Hostage in China

Monday, July 1st, 2013

Charles Starnes, co-owner of Specialty Medical Supplies, visited his Beijing factory to lay off 30 workers — and was taken prisoner by his employees while they demanded compensation:

But this isn’t an unusual occurrence in China. Lacking any other recourse for abuses, workers will sometimes act against managers when they’re on site. In January, for example, the staff of an electronics manufacturer in Shanghai went on strike and locked 18 managers inside a room to protest harsh rules imposed by new management, according to the Epoch Times. Usually, it doesn’t make for international headlines.

“This has been occurring for a long time,” said Li Quiang, with the advocacy group China Labor Watch, through a translator. “Workers do this because bosses have a history of just running off, and workers know this, so they trap them in, and say we’re not going to let you run, you’re going to pay us.”

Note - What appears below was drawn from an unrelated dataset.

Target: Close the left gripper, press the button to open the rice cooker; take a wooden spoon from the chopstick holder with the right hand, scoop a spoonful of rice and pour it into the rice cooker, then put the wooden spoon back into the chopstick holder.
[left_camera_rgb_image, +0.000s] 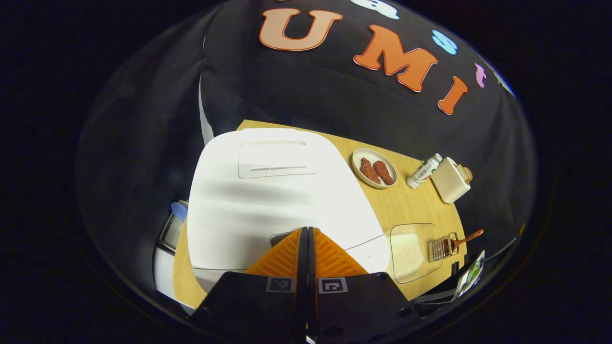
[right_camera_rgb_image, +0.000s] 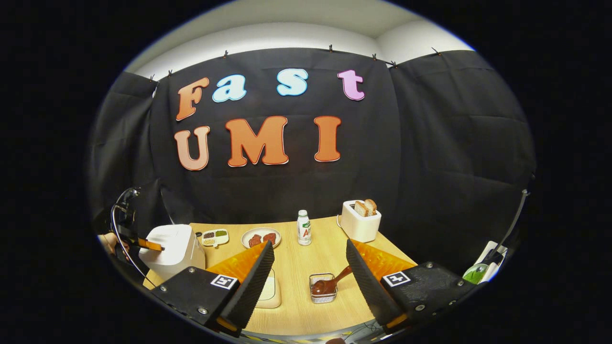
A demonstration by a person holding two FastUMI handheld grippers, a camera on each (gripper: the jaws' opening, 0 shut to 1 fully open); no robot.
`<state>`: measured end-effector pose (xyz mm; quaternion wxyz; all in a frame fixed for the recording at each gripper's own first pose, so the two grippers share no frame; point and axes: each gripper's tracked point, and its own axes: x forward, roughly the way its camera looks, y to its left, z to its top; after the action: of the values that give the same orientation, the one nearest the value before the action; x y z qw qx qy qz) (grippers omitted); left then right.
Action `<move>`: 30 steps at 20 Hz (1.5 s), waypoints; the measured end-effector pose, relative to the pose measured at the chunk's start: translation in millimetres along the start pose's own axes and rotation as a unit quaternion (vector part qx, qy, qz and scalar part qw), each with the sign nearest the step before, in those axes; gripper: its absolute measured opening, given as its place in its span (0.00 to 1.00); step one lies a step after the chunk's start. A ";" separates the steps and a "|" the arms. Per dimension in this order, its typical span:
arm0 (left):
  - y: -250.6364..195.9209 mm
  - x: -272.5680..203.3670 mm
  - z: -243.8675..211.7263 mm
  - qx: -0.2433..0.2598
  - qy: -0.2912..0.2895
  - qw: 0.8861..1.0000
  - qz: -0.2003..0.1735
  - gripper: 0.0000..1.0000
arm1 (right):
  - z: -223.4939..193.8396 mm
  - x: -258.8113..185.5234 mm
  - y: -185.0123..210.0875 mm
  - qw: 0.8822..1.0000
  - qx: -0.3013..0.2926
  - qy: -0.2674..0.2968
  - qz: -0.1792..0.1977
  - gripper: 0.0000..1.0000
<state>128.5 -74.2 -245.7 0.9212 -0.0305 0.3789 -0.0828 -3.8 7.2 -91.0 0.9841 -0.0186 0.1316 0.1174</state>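
Pressing step in hand: left gripper [left_camera_rgb_image: 306,239], fingers together, sits at the front of the white rounded rice cooker [left_camera_rgb_image: 272,191], lid down. Right gripper [right_camera_rgb_image: 310,267] hangs spread and empty over the brown wooden spoon [right_camera_rgb_image: 330,284] in its wire chopstick holder [right_camera_rgb_image: 321,288]. Next: push the button.

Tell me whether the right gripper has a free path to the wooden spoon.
Probably yes. The right gripper has its jaws wide apart, and the wooden spoon lies in the chopstick holder right between and ahead of them, handle angled up, with bare table around it and nothing in between.
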 end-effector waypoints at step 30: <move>38.7 -273.0 109.4 -0.022 -0.362 0.917 0.167 0.98 | 22.7 -5.5 -28.2 0.999 -0.014 -0.038 -0.021 0.94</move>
<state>19.5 11.2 16.7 0.9949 -0.0149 0.0208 0.0973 3.5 -19.9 -67.5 0.9903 -0.0302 0.0922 0.0990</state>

They also do it because it works, he says, when official legal procedures are unreliable.

“The reasons it’s effective is because workers are really threatening the one thing the government cares most about, other than economic benefit, and that’s stability,” Quiang says. “The government will become concerned, and when workers are demanding compensation the government might force the company to give economic reparations. By using this method, the workers are bringing in the strongest agent of change.”

Comments

  1. Slovenian Guest says:

    The China Law Blog just wrote about this: Avoid Being Taken Hostage In China.

    “Chinese law actually allows for keeping people in China for the debts of their companies.”

    And on a related note: The end of cheap China.